A pale smile flitted upon her lips. “Ah!” she uttered, “he knows the truth.”
“You have seen him again, then?”
“Several times.”
“Since we have known each other?”
“Yes.”
“And you never told me anything about it?”
“I did not think it necessary.”
Maxence insisted no more; but, by the sharp pang that he felt, he realized how dear Mlle. Lucienne had become to him.
“She has secrets from me,” thought he,—“from me who would deem it a crime to have any from her.”
What secrets? Had she concealed from him that she was pursuing an object which had become, as it were, that of her whole life. Had she not told him, that with the assistance of her friend the peace-officer, who had now become commissary of police of the district, she hoped to penetrate the mystery of her birth, and to revenge herself on the villains, who, three times, had attempted to do away with her?
She had never mentioned her projects again; but it was evident that she had not abandoned them, for she would at the same time have given up her rides to the bois, which were to her an abominable torment.
But passion can neither reason nor discuss.
“She mistrusts me, who would give my life for hers,” repeated Maxence.
And the idea was so painful to him, that he resolved to clear his doubts at any cost, preferring the worst misery to the anxiety which was gnawing at his heart.
And as soon as he found himself alone with Mlle.
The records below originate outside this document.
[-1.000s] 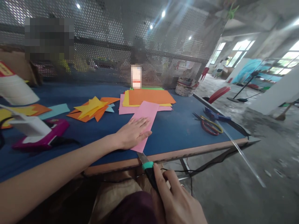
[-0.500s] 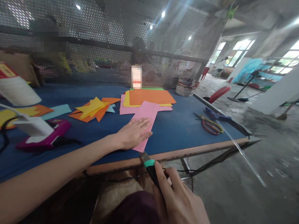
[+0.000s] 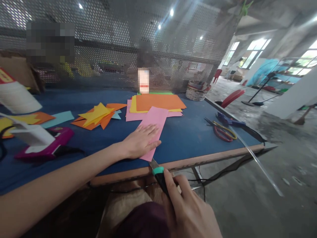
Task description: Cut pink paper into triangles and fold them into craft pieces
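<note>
Left hand (image 3: 142, 140) flat on pink sheet (image 3: 156, 116), grip wide. Right hand (image 3: 189, 206), grip closed round knife (image 3: 159, 175); blade at sheet's near end, by counter (image 3: 190, 138) edge.

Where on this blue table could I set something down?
Widest: between the pink strip and the scissors, reaching back toward the basket. Smaller: between the star cutouts and your left forearm. Crowded: around the purple device, and behind the strip, where coloured sheets overlap.
</note>
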Demonstrator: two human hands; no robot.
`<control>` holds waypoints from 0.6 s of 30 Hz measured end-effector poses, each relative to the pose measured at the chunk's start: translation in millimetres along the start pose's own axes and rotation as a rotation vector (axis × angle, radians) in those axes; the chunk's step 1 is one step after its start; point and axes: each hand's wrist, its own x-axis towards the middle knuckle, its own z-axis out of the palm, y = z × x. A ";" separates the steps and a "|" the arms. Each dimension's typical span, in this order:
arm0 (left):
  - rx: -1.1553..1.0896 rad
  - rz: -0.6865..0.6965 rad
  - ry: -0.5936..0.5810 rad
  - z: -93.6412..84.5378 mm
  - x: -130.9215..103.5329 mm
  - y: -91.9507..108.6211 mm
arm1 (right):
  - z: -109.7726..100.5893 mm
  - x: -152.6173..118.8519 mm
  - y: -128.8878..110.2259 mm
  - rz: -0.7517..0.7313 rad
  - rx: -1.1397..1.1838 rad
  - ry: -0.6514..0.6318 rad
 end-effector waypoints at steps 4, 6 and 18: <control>0.003 0.005 0.012 -0.3 -0.1 0.3 | -0.8 -0.8 -1.6 0.043 0.012 -0.030; -0.004 0.005 0.017 0.1 -0.2 -0.1 | -1.1 -0.4 -3.0 0.068 0.023 -0.049; -0.010 0.006 0.015 -0.5 -0.4 0.6 | -0.4 0.2 2.7 0.065 0.102 -0.094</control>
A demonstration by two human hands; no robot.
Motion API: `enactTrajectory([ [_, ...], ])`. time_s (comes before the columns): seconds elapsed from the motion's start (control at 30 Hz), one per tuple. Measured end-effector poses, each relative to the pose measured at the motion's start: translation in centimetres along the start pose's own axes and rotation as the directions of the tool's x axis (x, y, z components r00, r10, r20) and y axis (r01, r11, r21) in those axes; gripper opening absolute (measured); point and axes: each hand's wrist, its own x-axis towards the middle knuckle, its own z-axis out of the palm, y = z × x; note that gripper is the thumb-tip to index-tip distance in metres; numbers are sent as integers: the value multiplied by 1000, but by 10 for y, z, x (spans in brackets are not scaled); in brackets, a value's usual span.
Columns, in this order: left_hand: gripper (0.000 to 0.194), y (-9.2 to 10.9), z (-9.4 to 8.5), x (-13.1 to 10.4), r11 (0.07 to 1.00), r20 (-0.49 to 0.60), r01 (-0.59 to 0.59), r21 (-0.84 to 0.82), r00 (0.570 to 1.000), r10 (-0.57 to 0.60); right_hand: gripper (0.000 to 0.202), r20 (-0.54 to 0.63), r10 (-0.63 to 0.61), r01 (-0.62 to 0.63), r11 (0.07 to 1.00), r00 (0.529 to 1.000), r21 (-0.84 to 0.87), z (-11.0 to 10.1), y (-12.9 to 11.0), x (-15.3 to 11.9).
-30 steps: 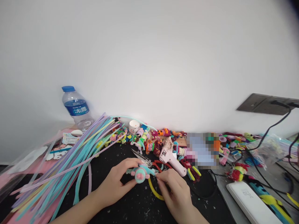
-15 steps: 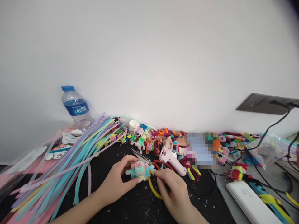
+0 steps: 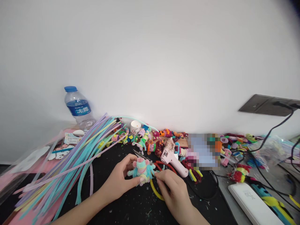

Lucienne, arming himself with all his courage, and looking her straight in the eyes,
“You never speak to me any more of your enemies?” he said.
She doubtless understood what was passing within him.
“It’s because I don’t hear any thing of them myself,” she answered gently.
“Then you have given up your purpose?”
“Not at all.”
“What are your hopes, then, and what are your prospects?”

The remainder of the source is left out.